Record de contaminations
L’explosion a été la catastrophe de trop pour une population accablée face à une dépréciation historique de la livre libanaise, une hyperinflation et des restrictions bancaires draconiennes. À cela s’ajoute l’épidémie de Covid-19. Un nouveau record quotidien de contaminations (309 cas et sept décès) a été enregistré ces dernières 24 heures. Honni, le gouvernement Diab annoncé en janvier, trois mois après la démission de celui de Saâd Hariri sous la pression de la rue, a été formé par un seul camp, celui du mouvement Hezbollah, qui domine la vie politique, et ses alliés.
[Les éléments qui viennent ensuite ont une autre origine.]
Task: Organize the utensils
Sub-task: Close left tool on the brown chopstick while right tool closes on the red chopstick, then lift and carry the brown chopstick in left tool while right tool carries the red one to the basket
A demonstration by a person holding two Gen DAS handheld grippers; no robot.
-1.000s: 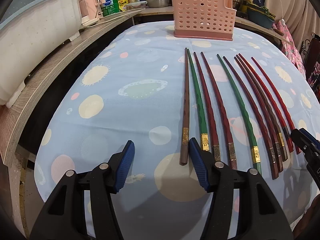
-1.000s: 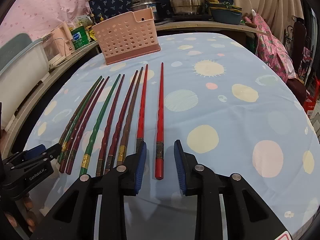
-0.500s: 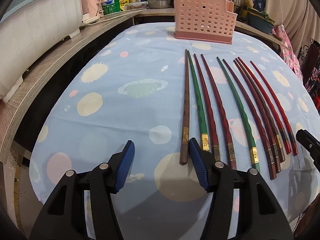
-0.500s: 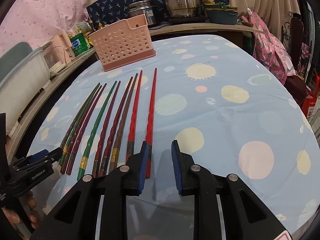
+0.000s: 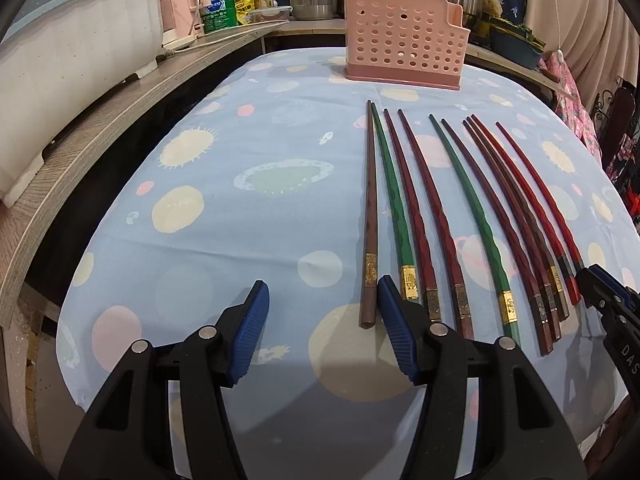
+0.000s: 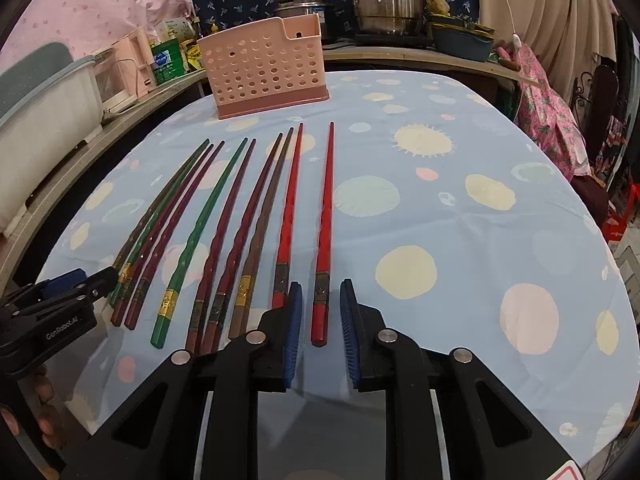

Qui succèdera à Hassan Diab? Le Premier ministre est nommé par le président Michel Âoun, lui-même très décrié, sur la base de consultations contraignantes avec les blocs parlementaires des partis politiques traditionnels, eux aussi rejetés par la rue. Reste à voir aussi si l’ampleur du cataclysme va pousser à la formation rapide d’un gouvernement, les tractations prenant d’habitude des mois.